This is a simple idea I came up  last night. I was making a little stone that would be used rotated in every axis. Then I figured out that the ambient lighting of the original capture won't match with the scene. This was the subject:

So the idea was to convert this diffuse into an albedo. The method consist on emulating the scenario to get a simulation of the original lighting conditions I had there. Then I will use the inverse of that result to brighten the original captured diffuse.
You see there the lighting came from every direction from the clouds and a little percent of it came from the ground (typical hemisphere lighting).
So the scene can be emulated like this:

Here is the resulting ambient occlusion:

Captured albedo. Notice it matches perfectly with the emulated AO


Now, I inverted the AO and blended it as "Linear Light" with opacity 50%. Other blending modes may be tested; "Lighten" seems to work pretty nicely too.
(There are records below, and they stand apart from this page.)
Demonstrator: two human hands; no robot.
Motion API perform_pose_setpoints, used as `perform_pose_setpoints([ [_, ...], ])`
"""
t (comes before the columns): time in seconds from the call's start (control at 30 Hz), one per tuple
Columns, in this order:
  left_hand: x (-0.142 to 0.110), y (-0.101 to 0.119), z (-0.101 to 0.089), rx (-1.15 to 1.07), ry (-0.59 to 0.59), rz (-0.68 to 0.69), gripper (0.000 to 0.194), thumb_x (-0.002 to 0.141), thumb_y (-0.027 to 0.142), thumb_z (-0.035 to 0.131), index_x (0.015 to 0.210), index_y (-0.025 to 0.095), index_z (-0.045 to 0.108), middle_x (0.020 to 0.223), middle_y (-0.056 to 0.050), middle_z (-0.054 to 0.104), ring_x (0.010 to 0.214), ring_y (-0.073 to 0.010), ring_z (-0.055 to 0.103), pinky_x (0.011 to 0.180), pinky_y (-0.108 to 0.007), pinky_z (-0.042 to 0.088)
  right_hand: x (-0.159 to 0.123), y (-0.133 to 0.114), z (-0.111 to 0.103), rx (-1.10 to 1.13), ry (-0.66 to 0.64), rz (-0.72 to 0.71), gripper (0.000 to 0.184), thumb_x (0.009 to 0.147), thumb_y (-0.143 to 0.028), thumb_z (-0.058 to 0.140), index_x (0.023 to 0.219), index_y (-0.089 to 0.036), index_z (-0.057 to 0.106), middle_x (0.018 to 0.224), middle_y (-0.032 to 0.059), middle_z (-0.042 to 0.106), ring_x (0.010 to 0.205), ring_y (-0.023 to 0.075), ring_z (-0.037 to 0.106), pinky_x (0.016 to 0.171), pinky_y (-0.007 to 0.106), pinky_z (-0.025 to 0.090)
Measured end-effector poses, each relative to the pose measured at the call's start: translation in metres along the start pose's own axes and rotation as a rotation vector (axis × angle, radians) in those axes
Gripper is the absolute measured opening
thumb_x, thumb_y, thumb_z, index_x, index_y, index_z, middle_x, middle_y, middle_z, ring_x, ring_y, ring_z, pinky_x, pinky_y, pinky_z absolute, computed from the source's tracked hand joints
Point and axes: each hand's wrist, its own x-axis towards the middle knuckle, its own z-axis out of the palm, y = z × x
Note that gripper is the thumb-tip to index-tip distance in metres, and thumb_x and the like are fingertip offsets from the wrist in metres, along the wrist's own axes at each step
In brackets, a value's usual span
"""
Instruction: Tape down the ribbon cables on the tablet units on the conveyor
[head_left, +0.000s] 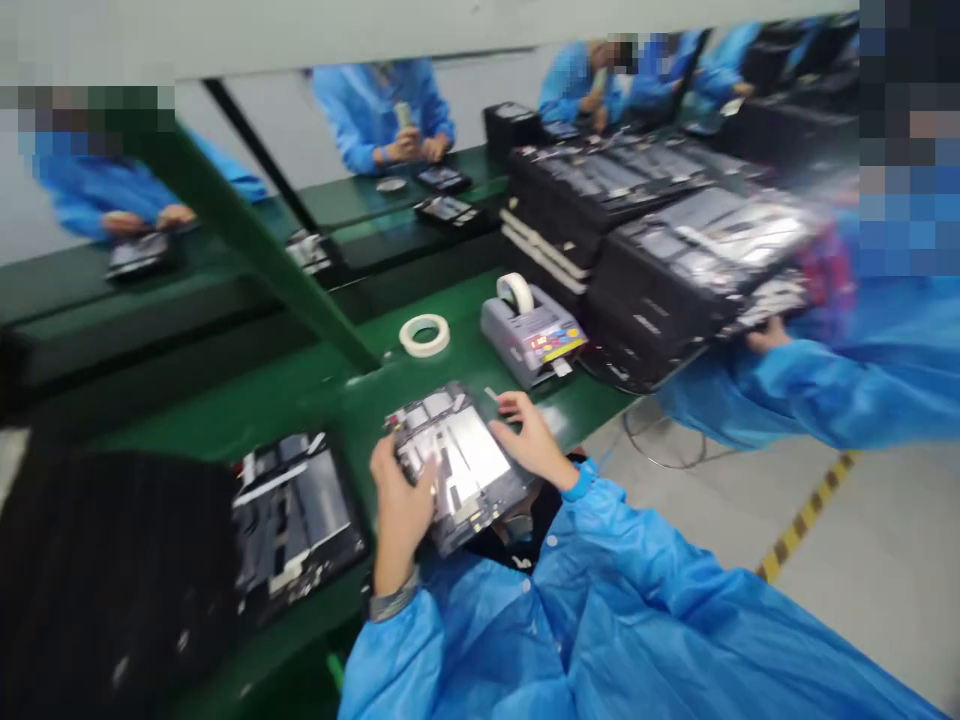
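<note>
My left hand grips the near left edge of a flat opened tablet-like device with a shiny metal inside, thumb laid across it. On its right edge rests my right hand, fingers curled over the rim. The device is held above the front edge of the green bench. Both my arms are in blue sleeves.
A second opened device lies on a dark tray to the left. A tape roll and a grey tape dispenser stand behind. A co-worker in blue at the right holds a stack of black trays. Other people work across the bench.
</note>
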Motion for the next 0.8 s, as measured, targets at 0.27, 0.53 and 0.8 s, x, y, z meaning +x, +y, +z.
perform_pose_setpoints([
  [0.27, -0.041, -0.014, 0.024, -0.379, 0.029, -0.005, 0.077, 0.098, 0.041, 0.066, 0.164, 0.028, 0.029, 0.171, -0.013, 0.033, 0.159, -0.0309, 0.037, 0.132, -0.049, 0.034, -0.009, 0.014, 0.013, 0.112, -0.147, 0.022, 0.061, 0.087, -0.033, 0.075, 0.14, -0.028, 0.044, 0.137, 0.0136, 0.063, 0.133, 0.0274, 0.062, 0.116, 0.053, 0.05],
  [0.53, -0.003, -0.03, 0.003, -0.281, 0.14, 0.075, 0.038, 0.093, 0.026, 0.068, 0.13, 0.024, 0.062, 0.131, -0.011, 0.06, 0.109, -0.0228, 0.067, 0.077, -0.032, 0.057, 0.015, -0.021, 0.02, -0.194, -0.342, -0.335, 0.06, 0.091, -0.017, 0.069, 0.146, -0.028, 0.05, 0.123, 0.0088, 0.068, 0.117, 0.028, 0.064, 0.107, 0.049, 0.05],
  [0.8, 0.018, -0.035, 0.012, -0.351, 0.187, 0.044, 0.022, 0.09, 0.021, 0.07, 0.111, 0.021, 0.065, 0.116, -0.006, 0.061, 0.089, -0.0162, 0.064, 0.076, -0.03, 0.052, 0.065, -0.025, 0.089, -0.281, -0.714, -0.452, 0.048, 0.088, -0.003, 0.062, 0.131, -0.022, 0.058, 0.089, -0.0002, 0.065, 0.087, 0.0209, 0.06, 0.083, 0.033, 0.044],
])
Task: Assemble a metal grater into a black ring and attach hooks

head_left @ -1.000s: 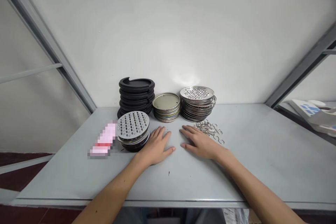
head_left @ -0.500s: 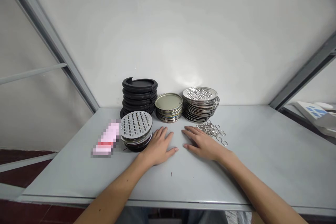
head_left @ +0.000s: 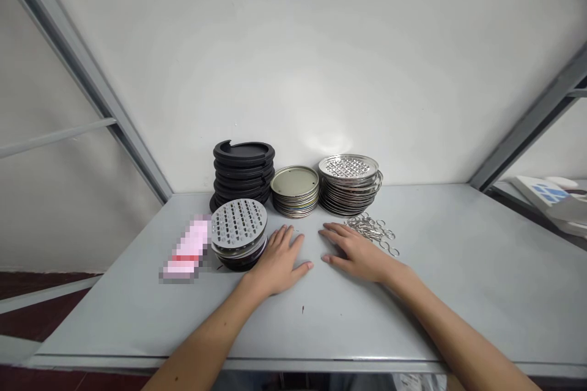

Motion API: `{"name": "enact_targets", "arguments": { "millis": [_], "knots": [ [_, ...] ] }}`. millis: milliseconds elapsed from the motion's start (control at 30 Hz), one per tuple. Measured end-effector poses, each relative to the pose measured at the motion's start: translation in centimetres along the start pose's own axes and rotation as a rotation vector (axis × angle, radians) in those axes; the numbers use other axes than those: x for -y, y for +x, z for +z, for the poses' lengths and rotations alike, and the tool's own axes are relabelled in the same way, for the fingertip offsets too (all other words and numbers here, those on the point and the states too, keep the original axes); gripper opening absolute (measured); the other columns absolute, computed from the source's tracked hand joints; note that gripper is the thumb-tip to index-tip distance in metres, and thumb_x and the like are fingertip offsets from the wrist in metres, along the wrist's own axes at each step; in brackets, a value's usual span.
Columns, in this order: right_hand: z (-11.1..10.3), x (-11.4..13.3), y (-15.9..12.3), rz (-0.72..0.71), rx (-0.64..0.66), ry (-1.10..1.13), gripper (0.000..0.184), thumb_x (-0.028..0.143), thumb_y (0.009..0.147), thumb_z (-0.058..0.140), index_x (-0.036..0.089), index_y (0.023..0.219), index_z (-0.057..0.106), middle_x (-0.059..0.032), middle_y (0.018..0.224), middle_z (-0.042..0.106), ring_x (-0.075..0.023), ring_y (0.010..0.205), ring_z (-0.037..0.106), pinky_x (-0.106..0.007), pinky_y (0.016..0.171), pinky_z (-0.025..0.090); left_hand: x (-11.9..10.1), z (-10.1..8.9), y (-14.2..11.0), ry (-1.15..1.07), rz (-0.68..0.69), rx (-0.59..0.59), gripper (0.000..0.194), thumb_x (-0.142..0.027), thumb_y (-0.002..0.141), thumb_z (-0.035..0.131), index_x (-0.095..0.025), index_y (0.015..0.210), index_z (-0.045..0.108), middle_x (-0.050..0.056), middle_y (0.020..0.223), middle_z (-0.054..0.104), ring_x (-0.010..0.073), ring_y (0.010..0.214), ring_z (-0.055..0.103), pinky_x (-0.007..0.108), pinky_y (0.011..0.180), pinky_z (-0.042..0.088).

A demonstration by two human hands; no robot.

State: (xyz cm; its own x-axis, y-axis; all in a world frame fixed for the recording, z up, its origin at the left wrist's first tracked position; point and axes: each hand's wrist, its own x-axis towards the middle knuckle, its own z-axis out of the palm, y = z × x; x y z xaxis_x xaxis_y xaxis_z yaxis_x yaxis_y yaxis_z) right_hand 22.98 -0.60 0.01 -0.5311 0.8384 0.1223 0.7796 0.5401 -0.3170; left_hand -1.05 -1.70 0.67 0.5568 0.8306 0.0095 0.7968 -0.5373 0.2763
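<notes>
My left hand (head_left: pixel 280 261) lies flat on the grey table (head_left: pixel 367 324), fingers stretched and holding nothing. Just left of it is a stack of round grater discs (head_left: pixel 239 224) with raised holes, dark pieces under them. Across from it my right hand (head_left: pixel 353 252) rests palm down with fingers apart, also holding nothing. Beside its fingers lies a loose pile of figure-eight metal rings (head_left: pixel 373 229). Behind the hands stand black notched round bases (head_left: pixel 244 171), a stack of flat olive metal discs (head_left: pixel 295 182), and shiny rimmed discs (head_left: pixel 349 168) with a perforated one on top.
A pixelated pink-and-red item (head_left: pixel 187 250) lies at the left of the table. A white wall (head_left: pixel 293 61) rises behind the stacks. Grey metal frame posts (head_left: pixel 137 153) stand at both sides. A white box with blue marks (head_left: pixel 545 192) is at the far right.
The view has tilted slightly, so the table and stacks sit a little lower in the picture. Both hands stay flat in place on the table.
</notes>
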Motion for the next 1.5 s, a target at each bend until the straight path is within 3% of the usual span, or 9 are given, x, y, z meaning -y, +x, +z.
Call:
{"name": "enact_targets", "arguments": {
  "millis": [233, 500, 633, 800, 967, 1167, 1267, 1367, 1500],
  "knots": [
    [-0.1, -0.2, 0.1, -0.026, -0.043, 0.029, 0.054, 0.048, 0.090, 0.049, 0.015, 0.132, 0.054, -0.0164, 0.139, 0.050, -0.0302, 0.125, 0.049, -0.045, 0.105, 0.041, 0.0, 0.0, 0.0, -0.011, -0.005, 0.005, 0.064, -0.054, 0.091, 0.043, -0.015, 0.141, 0.037, 0.019, 0.154, 0.026, 0.0361, 0.143, 0.020, 0.050, 0.115, 0.021],
    [-0.8, 0.6, 1.5, -0.080, -0.393, 0.210, 0.024, 0.032, 0.093, 0.044, 0.021, 0.097, 0.066, -0.0096, 0.107, 0.068, -0.0242, 0.104, 0.061, -0.041, 0.092, 0.049, 0.1, 0.2, 0.0, -0.025, 0.014, -0.016, 0.061, -0.054, 0.090, 0.044, -0.016, 0.138, 0.041, 0.018, 0.153, 0.027, 0.0357, 0.143, 0.021, 0.052, 0.114, 0.022],
    [-2.3, 2.3, 3.9, -0.162, -0.544, 0.166, 0.023, 0.027, 0.093, 0.045, 0.022, 0.107, 0.062, -0.0090, 0.113, 0.065, -0.0230, 0.108, 0.058, -0.039, 0.095, 0.047, 0.1, 0.1, 0.1, 0.002, 0.024, -0.018, 0.061, -0.054, 0.091, 0.043, -0.014, 0.138, 0.041, 0.020, 0.152, 0.028, 0.0366, 0.143, 0.020, 0.051, 0.115, 0.021],
    [-3.3, 3.6, 8.0, -0.172, -0.552, -0.094, 0.032, 0.024, 0.093, 0.043, 0.016, 0.119, 0.059, -0.0114, 0.119, 0.064, -0.0253, 0.112, 0.053, -0.040, 0.097, 0.042, 0.0, -0.1, 0.1, 0.020, 0.025, -0.019, 0.062, -0.053, 0.091, 0.043, -0.013, 0.139, 0.039, 0.021, 0.150, 0.031, 0.0360, 0.142, 0.023, 0.050, 0.114, 0.024],
    [-3.1, 3.2, 10.2, -0.113, -0.408, -0.236, 0.028, 0.023, 0.094, 0.043, 0.016, 0.105, 0.068, -0.0100, 0.099, 0.070, -0.0228, 0.092, 0.059, -0.036, 0.085, 0.042, 0.1, -0.1, 0.1, 0.008, 0.023, -0.013, 0.062, -0.053, 0.092, 0.042, -0.012, 0.139, 0.039, 0.021, 0.150, 0.030, 0.0364, 0.142, 0.023, 0.050, 0.114, 0.024],
    [-3.4, 2.6, 10.0, -0.131, -0.442, -0.213, 0.027, 0.022, 0.093, 0.046, 0.019, 0.104, 0.069, -0.0086, 0.101, 0.069, -0.0222, 0.094, 0.058, -0.036, 0.084, 0.044, 0.2, -0.1, 0.1, -0.015, 0.023, -0.012, 0.063, -0.054, 0.092, 0.041, -0.013, 0.139, 0.038, 0.021, 0.151, 0.030, 0.0367, 0.142, 0.022, 0.051, 0.114, 0.023],
    [-4.1, 1.6, 9.3, -0.133, -0.621, -0.228, 0.028, 0.022, 0.091, 0.046, 0.019, 0.108, 0.068, -0.0100, 0.112, 0.066, -0.0267, 0.113, 0.052, -0.043, 0.097, 0.039, 0.3, 0.0, 0.1, -0.020, 0.025, -0.007, 0.062, -0.053, 0.092, 0.042, -0.014, 0.139, 0.039, 0.020, 0.151, 0.030, 0.0362, 0.143, 0.020, 0.051, 0.114, 0.022],
    [-5.1, -0.1, 8.4, 0.001, -0.780, -0.297, 0.029, 0.022, 0.089, 0.046, 0.019, 0.109, 0.068, -0.0114, 0.114, 0.066, -0.0315, 0.118, 0.048, -0.051, 0.100, 0.035, 0.3, 0.0, 0.1, -0.032, 0.025, -0.002, 0.062, -0.053, 0.091, 0.042, -0.015, 0.140, 0.038, 0.019, 0.153, 0.028, 0.0357, 0.144, 0.019, 0.051, 0.115, 0.021],
    [-6.1, -1.8, 7.3, 0.133, -0.740, -0.366, 0.027, 0.024, 0.088, 0.047, 0.018, 0.100, 0.070, -0.0108, 0.101, 0.070, -0.0305, 0.102, 0.057, -0.047, 0.091, 0.041, 0.3, -0.2, 0.1, -0.043, 0.016, 0.012, 0.064, -0.054, 0.091, 0.042, -0.014, 0.141, 0.037, 0.020, 0.154, 0.026, 0.0356, 0.144, 0.017, 0.051, 0.115, 0.021]
  ]
}}
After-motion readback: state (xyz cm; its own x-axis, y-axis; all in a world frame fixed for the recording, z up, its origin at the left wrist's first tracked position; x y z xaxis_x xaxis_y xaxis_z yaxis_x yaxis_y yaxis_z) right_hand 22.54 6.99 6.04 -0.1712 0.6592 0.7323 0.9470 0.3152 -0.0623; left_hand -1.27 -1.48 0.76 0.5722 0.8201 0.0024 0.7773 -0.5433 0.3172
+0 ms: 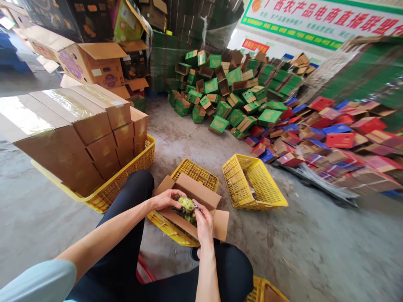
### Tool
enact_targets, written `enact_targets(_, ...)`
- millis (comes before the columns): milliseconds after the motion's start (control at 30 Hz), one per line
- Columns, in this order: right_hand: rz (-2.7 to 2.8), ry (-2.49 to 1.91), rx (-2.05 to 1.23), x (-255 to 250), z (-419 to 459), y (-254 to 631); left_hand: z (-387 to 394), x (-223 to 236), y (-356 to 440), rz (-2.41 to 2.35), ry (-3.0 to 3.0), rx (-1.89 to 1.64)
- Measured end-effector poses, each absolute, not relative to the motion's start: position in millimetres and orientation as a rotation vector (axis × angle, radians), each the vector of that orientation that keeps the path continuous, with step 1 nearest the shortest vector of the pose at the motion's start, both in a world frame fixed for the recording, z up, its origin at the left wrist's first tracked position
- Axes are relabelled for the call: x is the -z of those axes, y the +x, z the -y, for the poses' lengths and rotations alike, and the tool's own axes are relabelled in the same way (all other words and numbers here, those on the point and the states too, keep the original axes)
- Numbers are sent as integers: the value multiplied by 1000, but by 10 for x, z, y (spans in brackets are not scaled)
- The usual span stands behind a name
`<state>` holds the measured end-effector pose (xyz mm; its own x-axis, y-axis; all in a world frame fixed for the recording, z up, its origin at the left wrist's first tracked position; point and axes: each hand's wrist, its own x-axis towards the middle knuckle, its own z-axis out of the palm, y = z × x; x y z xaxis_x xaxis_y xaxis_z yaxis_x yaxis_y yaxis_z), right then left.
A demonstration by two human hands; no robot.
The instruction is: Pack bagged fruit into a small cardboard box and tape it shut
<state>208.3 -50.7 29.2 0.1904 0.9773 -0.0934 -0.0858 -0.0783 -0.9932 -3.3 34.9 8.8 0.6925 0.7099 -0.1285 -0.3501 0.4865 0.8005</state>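
Note:
Between my two hands is a yellow-green fruit [187,204] in clear plastic wrap, held over an open cardboard box [197,189]. My left hand [166,199] has its fingers curled on the fruit's left side. On the right, my right hand [204,216] pinches the wrap at the fruit's other end. More wrapped green fruit [190,217] shows below it inside the box, partly covered by my hands. The box, its flaps folded outward, rests on a yellow plastic crate [171,230] between my legs. I cannot make out the exact kind of fruit.
Left of my knee, a yellow crate [126,178] carries stacked taped cartons [72,138]. A tilted yellow crate [261,184] stands to the right. Heaped green boxes [220,105] and red and blue boxes [340,140] lie farther back. Another yellow crate [260,289] sits by my right knee.

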Motion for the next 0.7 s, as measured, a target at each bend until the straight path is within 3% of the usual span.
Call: enact_targets(700,892,-1282,-1212,-239,499,2060,-344,-120,-49,-576,856,-644)
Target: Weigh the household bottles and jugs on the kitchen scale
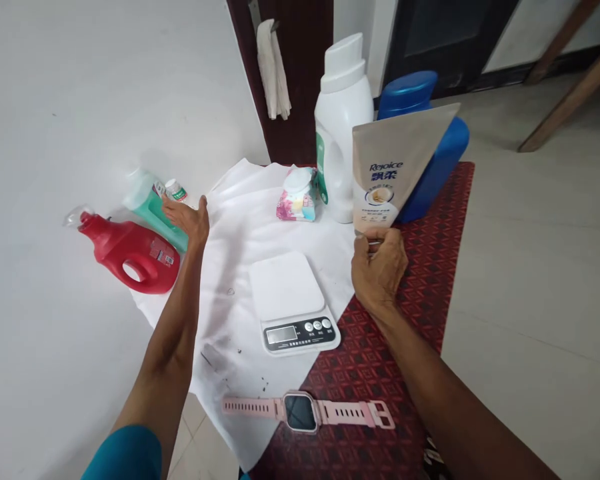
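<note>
My right hand (pixel 380 267) is closed round the bottom end of a beige Rejoice tube (pixel 380 160), which stands upright with its wide flat end on top. The cap end is hidden in my fingers. My left hand (pixel 187 217) is open, fingers stretched out and thumb apart, beside a small white bottle (pixel 176 191) with a green and red label. Behind that hand a green bottle (pixel 153 207) leans at the wall, and a red jug (pixel 135 253) with a handle lies tilted next to it. Between my arms sits a white kitchen scale (pixel 287 287) with nothing on its plate.
A large white detergent bottle (pixel 347 113) and blue bottles (pixel 410 93) stand at the back right. A colourful wipes pack (pixel 297 193) lies left of them. Near the front edge stretches a pink smartwatch (pixel 300 411). White cloth (pixel 225 267) partly covers the red patterned tabletop (pixel 360 360).
</note>
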A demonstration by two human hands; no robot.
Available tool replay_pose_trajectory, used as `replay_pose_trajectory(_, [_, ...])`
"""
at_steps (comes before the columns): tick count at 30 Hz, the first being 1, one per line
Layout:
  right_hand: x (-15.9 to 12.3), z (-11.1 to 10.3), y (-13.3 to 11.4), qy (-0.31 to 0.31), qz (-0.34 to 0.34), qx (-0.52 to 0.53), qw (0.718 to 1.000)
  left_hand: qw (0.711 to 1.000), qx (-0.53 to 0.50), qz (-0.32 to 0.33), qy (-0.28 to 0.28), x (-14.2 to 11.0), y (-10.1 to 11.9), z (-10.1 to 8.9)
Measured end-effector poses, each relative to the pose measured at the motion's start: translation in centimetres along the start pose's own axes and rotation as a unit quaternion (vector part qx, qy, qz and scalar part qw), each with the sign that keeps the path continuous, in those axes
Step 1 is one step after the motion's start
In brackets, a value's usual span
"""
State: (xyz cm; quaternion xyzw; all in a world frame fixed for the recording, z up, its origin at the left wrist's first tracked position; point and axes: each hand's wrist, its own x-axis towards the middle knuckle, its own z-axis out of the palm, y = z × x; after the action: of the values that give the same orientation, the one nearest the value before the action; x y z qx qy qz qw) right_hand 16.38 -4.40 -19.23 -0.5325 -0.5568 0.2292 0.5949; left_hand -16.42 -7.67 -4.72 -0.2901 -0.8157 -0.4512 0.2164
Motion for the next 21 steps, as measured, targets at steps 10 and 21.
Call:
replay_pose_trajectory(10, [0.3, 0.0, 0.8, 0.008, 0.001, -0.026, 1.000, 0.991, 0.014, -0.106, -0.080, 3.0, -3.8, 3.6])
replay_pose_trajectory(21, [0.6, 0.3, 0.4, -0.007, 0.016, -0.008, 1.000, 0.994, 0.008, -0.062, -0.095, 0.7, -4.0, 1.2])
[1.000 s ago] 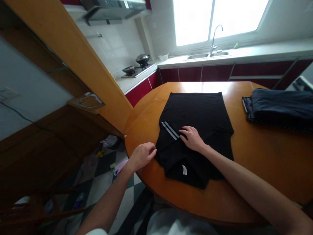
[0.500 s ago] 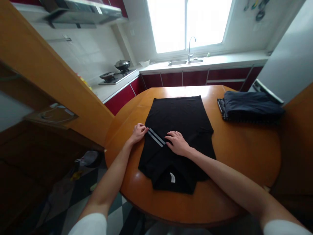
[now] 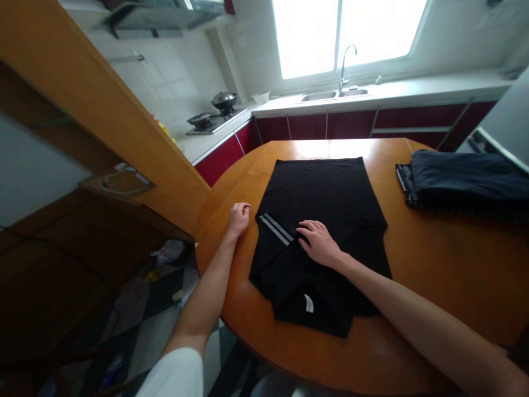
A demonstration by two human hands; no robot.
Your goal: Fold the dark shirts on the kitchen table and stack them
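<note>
Well beyond the left hand (image 3: 239, 219), two pans (image 3: 223, 100) on a stove (image 3: 217, 123). Beyond the right hand (image 3: 319, 242), a faucet (image 3: 342, 77) at a sink (image 3: 318, 96).

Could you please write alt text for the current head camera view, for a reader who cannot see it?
A black shirt with two pale stripes lies spread on a wooden table. The person's right hand rests on it; the left hand is beside it, not touching. Folded dark clothes lie at right, with a sink and stove behind.

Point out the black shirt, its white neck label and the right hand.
Black shirt (image 3: 322, 198): head view, body fabric just beyond the right hand.
White neck label (image 3: 309, 304): head view, label's middle.
Right hand (image 3: 318, 241): head view, back of hand.
</note>
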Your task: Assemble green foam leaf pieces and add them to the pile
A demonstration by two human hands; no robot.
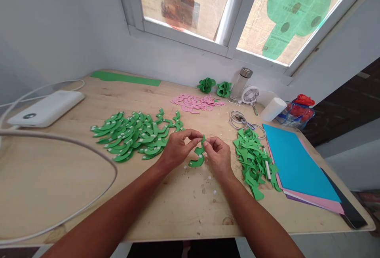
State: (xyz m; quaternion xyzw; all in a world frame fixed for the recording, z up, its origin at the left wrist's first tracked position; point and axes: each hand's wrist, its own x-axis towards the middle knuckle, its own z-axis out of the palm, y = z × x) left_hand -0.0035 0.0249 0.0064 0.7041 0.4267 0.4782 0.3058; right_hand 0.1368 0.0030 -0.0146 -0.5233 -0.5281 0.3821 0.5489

I can now bake a new AO without any other geometry than the model:

And finally, the diffuse texture after the surgery session:

29 agosto 2015

From real world to real-time

Since May my life has been a mess. I moved to Tenerife with the idea of building my home-studio. It's progressing, slowly, but progressing. But well, thats another story for another post. The thing is that there is a mountain close to my house here in Tenerife with very interesting rock formations. I really wanted to have that kind of rocks in my assets bucket to use them here and there.
I have tried to model rocks several times, but the result was always terrible. So the solution was obvious, photoscan!
I asked my brother if he may like to climb that mountain to take some photos. I told him the plan and he agreed.

This was the target:

Climbing and searching interesting rocks to scan.

Scary views!

Although there were rocks everywhere, it was not easy to find good ones because most of them were not accesible, covered with lichens, or with vegetation growing everywere.
The ideal rock should be shadowed, with no vegetation on it, young enough for not being too eroded or covered by lichens and accesible from every side. But well, we found some. We had to remove all the vegetation on/around it first.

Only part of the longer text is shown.